Remember that the x86 only has 8 registers, this makes life complicated for the execution core in an x86 CPU. x86 execution cores use the same techniques as RISC CPUs but the limited number of registers will prove problematic. Consider an loop which uses 10 variables in an iteration. An x86 will need hardware assist just to perform a single iteration.
Now consider a RISC CPU which generally have in the order of 32 registers. It can work across multiple iterations simultaneously, the compiler can handle this without any hardware assist.
The Hardware assist in question is Out-Of-Order execution and the tools of this trade are called rename registers. Essentially the hardware fools the executing program into thinking there are more registers than there really are and in the example this will allow for instance an iteration to be completed without the CPU needing to go the cache for data, the data needed will be in a rename register.
OOO execution is mainly used to increase the performance of a CPU by executing multiple instructions simultaneously. If so the instructions per cycle increases and the CPU gets it’s work done faster.
However when the x86 includes this kind of hardware the 8 registers becomes a problem. In order to perform OOO execution, program flow has to be tracked ahead to find instructions which can be executed differently from their normal order without messing up the logic of the program. In x86 this means the 8 registers may need to be renamed many times and this requires complex tracking logic.

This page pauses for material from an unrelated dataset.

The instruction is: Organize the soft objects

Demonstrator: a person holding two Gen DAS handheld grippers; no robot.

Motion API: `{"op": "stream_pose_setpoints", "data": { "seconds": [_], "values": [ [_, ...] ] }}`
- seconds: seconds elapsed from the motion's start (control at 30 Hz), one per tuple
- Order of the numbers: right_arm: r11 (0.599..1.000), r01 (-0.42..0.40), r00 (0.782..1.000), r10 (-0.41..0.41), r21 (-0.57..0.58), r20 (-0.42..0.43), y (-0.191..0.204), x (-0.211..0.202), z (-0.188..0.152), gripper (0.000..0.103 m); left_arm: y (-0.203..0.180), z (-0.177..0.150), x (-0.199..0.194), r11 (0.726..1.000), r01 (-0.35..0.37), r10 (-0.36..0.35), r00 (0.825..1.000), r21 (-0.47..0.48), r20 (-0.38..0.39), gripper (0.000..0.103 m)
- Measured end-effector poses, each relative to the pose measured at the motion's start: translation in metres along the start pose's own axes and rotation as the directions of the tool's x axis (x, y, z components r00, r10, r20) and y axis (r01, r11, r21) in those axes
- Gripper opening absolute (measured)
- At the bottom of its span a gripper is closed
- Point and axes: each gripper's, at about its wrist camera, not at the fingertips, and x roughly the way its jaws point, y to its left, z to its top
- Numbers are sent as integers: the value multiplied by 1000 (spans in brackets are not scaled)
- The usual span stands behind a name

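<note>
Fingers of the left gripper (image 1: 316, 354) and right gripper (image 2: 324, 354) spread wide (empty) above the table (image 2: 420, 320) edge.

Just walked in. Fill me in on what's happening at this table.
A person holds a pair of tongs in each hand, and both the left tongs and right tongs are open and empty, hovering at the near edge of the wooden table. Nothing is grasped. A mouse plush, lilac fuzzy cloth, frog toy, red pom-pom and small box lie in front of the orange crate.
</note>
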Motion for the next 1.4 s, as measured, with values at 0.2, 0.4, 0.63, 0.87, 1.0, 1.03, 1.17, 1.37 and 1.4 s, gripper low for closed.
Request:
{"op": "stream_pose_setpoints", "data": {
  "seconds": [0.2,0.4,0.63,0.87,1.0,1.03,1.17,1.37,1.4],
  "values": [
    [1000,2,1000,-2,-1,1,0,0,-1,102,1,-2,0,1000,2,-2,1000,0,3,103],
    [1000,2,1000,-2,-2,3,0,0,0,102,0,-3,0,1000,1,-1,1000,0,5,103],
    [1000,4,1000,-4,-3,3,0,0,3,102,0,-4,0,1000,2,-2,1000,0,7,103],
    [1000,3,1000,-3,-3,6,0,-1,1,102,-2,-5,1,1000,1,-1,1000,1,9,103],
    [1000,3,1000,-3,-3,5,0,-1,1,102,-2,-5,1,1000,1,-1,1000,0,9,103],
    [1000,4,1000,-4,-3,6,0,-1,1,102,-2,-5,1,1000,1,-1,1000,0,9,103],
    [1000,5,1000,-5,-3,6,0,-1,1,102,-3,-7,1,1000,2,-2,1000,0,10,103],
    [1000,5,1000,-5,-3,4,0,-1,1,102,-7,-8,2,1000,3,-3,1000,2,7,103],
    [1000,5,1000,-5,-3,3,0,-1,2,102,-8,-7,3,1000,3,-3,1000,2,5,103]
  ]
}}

RISC wins out here again because of it’s larger number of registers. Less renaming will be necessary because of the larger number of registers so less hardware is required to do register usage tracking. The Pentium 4 has 128 rename registers, the 970 has less than half at 48 and the G4 has just 16.
Because of the sheer complexity of the x86 ISA and it’s limited number of architectural registers a RISC processor requires less hardware to do the same work.
Despite not using the highly aggressive methodologies used in the x86 CPUs, IBM have managed to match and even exceed the computing power of x86 CPUs with the PowerPC 970 – at lower power consumption. They were able to do this because of the efficiency of RISC and the inefficiency of x86 CPUs. IBM have already managed to get this processor to run at 2.5GHz and this should perform better than any x86 (with the possible exception of the Opteron).
The idea that x86 have RISC-like cores is a myth. They use the same techniques but the cores of x86 CPUs require a great deal more hardware to deal with the complexities of the original instruction set and architecture.
PowerPC And x86 Get More Bits
Both families are in the process of transitioning to 64 bit.
Athlon 64 (due September)
The AMD Opteron adds 64 bit addressing and 64 bit registers to the x86 line. There is already some support for this CPU in linux and the BSDs, a 64 bit version of Windows is also due.
The Opteron is designed as a server CPU and as such both the CPU and motherboards cost more than for normal desktop x86 CPUs. The Athlon 64 can be expected to arrive at rather lower prices.
Despite performing better than the best existing 32 bit Athlon, the Opteron has a slower clock speed (1.8GHz Vs 2.2GHz).
AMDs x86-64 instruction set extensions give the architecture additional registers and an additional addressing mode but at the same time remove some of the older modes and instructions. This should simplify things a bit and increase performance but the compatibility with the x86 instruction set will still hold back it’s potential performance.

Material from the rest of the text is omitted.